Joe Maxx Coffee Co. opens downtown
Joe Maxx Coffee Co. opens downtown
YOUNGSTOWN
Joe Maxx Coffee Co., located on the first floor of The Realty Building, 47 E. Federal St., opens today, according to the company’s Facebook page.
The shop, run by Mike Avey and David Boles, will be open beginning at 7 a.m.
It offers a variety of coffees, teas and pastries.
The space previously housed the Bean Counter.
Financier big in ’80s takeover wave dies
NEW YORK
Theodore J. Forstmann, a longtime Wall Street financier who was a major player during the wave of corporate takeovers in the 1980s, including the battle for RJR Nabisco in 1988, died Sunday at age 71.
The cause was brain cancer, according to a statement from sports-marketing giant IMG, where Forstmann served as chairman and CEO.
A pioneer of the buyout business, celebrity bachelor and free-market proselytizer, Forstmann cut the figure of a swashbuckling risk taker. But in buying companies, he tended to be more careful and conservative than did rivals. Famously, he backed down from buying RJR Nabisco in the late ’80s when the price got too high. His instincts turned out right. The winner, Kohlberg Kravis Roberts, struggled for years to wring profits from the company.
Forstmann was the senior founding partner of investment firm Forstmann Little & Co., a big player in the leveraged buyout, or LBO, a deal financed at least in part with debt. The company completed dozens of leveraged buyouts of a wide array of companies, including Dr. Pepper, Yankee Candle, baseball card maker Topps, Ziff-Davis Publishing and IMG.

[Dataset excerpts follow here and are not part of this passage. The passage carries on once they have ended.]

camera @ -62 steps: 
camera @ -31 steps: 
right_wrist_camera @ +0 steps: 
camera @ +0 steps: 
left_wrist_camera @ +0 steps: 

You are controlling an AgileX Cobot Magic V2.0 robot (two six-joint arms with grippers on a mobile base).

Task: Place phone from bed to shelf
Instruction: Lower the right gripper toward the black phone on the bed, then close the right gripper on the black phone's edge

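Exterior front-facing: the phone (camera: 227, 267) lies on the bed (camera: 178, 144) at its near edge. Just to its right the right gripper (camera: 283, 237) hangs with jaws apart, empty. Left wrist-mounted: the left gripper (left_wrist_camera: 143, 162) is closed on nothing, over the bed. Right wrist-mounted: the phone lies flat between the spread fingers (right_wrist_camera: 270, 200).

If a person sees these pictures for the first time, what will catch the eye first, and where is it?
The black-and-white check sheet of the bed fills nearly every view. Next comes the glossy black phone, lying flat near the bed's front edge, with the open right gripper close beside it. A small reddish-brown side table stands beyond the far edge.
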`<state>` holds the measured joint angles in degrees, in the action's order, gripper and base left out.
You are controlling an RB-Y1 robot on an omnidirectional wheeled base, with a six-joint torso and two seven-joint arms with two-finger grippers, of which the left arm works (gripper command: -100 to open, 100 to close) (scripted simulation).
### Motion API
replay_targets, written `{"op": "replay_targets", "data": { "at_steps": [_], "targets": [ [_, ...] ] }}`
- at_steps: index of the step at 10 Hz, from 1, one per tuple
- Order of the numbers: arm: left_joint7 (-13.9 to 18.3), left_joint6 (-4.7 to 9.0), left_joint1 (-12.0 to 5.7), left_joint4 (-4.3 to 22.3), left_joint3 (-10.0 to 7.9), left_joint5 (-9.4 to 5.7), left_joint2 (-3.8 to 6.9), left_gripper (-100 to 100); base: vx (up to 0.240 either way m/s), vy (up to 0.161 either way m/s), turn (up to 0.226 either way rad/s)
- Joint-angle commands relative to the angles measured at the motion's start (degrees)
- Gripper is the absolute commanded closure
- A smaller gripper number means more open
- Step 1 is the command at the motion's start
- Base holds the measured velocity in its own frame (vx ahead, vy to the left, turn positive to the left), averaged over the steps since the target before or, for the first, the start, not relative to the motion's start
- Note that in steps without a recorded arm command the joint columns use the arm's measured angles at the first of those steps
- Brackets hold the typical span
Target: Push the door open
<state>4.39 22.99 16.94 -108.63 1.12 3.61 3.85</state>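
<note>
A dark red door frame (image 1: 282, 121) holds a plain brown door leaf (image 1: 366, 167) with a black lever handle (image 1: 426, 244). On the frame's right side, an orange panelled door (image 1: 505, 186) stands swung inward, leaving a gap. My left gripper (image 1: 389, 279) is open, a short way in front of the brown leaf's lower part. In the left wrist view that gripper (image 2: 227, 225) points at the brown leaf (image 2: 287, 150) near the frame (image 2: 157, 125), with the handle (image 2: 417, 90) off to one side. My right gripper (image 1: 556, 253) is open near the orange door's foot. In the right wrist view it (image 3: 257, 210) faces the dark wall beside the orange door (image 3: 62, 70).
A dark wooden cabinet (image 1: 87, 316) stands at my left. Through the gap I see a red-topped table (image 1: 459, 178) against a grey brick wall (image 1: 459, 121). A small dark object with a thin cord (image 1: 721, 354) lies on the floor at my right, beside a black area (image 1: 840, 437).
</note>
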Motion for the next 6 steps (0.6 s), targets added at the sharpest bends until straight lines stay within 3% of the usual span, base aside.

WSJ: Shortage of drug could continue
NEW YORK
Cancer patients relying on Johnson & Johnson’s drug Doxil could continue facing shortages after a contract manufacturer suspended operations at its Ohio plant, according to The Wall Street Journal.
Ben Venue Laboratories Inc., which is a unit of Boehringer Ingelheim GmbH, shut down manufacturing and distribution operations at its Bedford, Ohio, plant after a review showed that preventative maintenance and requalification of some manufacturing equipment is overdue, the newspaper said in a report published Saturday on its website. Ben Venue said it hopes to restore manufacturing at the site as soon as possible, the paper reported.
Equipment failures at the same site led to a Doxil shortage earlier in the year and about 2,700 people are on a waiting list for the drug, which treats a wide range of cancers including ovarian cancer, the paper said. U.S. sales of the drug fell 87 percent during the third quarter, according to the paper.
J&J previously identified a potential alternative supplier for the drug, according to the paper, but that transition would take an extended period of time. J&J representatives could not be immediately reached to comment Sunday.